I parenti della sposa. Quelli dello sposo. Gli amici, i colleghi. Le mille liste: dilatate, rimpicciolite, riadattate per far contenta la nonna o la zia e non scontentare nessuno.
Le partecipazioni e gli inviti. Il fotografo e il fioraio. Questo e tanto altro precede il famoso sì. La pandemia ha messo in pausa tutto e tutti, matrimoni inclusi. Prima no, poi si, poi forse ma con le mascherine – poveri sposi e poveri invitati già costretti negli abiti da cerimonia -, adesso si ma i balli devono durare quindici minuti.
Il coprifuoco nel coprifuoco.
Nascono, inoltre, in questi tempi pandemici figure atipiche e bizzarre come il Covid-manager, un “professionista” a metà strada tra un vigile urbano e uno speculatore.
Cerimonia a parte, romantica e costosa, a me i matrimoni piacciono davvero tanto e cerco con tutte le mie forze di farli funzionare.

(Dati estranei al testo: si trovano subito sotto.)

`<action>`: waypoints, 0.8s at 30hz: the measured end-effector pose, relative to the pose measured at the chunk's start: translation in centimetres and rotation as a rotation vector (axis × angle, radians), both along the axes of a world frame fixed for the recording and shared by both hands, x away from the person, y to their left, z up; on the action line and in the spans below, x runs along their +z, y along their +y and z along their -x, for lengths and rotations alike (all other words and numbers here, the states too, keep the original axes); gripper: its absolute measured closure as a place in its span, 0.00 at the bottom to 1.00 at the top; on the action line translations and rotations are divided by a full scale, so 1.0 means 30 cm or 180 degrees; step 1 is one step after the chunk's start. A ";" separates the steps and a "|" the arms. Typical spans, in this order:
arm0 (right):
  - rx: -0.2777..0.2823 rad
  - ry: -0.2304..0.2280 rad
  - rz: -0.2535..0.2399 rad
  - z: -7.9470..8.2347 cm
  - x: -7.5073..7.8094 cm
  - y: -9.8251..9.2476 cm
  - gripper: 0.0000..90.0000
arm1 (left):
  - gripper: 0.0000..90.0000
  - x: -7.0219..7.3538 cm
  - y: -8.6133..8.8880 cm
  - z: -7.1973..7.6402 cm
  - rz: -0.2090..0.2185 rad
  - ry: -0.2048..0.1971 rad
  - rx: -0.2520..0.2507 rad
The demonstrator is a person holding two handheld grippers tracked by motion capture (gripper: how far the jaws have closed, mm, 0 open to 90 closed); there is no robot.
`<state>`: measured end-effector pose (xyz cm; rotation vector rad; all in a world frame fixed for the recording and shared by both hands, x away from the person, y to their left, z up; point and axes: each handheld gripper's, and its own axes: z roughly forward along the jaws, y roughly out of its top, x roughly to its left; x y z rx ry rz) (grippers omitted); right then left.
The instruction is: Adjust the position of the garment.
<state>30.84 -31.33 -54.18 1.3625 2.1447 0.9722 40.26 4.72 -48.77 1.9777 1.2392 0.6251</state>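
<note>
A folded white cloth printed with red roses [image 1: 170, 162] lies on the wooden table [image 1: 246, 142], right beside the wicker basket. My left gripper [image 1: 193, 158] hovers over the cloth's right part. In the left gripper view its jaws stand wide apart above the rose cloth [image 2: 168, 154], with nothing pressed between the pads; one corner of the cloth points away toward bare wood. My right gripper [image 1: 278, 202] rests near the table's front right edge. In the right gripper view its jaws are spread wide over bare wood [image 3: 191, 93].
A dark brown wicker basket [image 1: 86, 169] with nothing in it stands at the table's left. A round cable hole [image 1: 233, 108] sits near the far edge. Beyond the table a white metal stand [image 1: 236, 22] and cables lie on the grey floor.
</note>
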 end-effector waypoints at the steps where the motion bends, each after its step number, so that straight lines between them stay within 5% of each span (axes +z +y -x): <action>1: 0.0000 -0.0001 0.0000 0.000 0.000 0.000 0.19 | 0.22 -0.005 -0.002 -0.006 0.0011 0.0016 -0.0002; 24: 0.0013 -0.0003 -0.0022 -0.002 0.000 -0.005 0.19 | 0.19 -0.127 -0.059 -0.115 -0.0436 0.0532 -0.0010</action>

Accade spesso che una coppia di sposi mi contatti perché si rende conto di essere una coppia vergine, quindi infertile, anche se si tratta di partner adulti. Non capiscono, sono disorientati, hanno atteso tanto, procrastinato per fede religiosa e per pudore, ma intanto quel lasciapassare della fede al dito non gli ha aperto le porte alla sessualità.
Si chiama vaginismo, e caratterizza le coppie bianche. Quei partner che si sono scelti, spesso proprio per le loro disfunzioni sessuali reciproche, silenti e compatibili. Più potenti di mille promesse d’amore.
L’uno ha paura della sessualità e l’altro anche, ma non lo sanno. Un partner è impenetrante e l’altro impenetrabile.
La terapia sessuologia, poi, abbraccia e ripara e li consegna alla dimensione adulta e profonda della sessualità. Al per sempre del cuore e del corpo.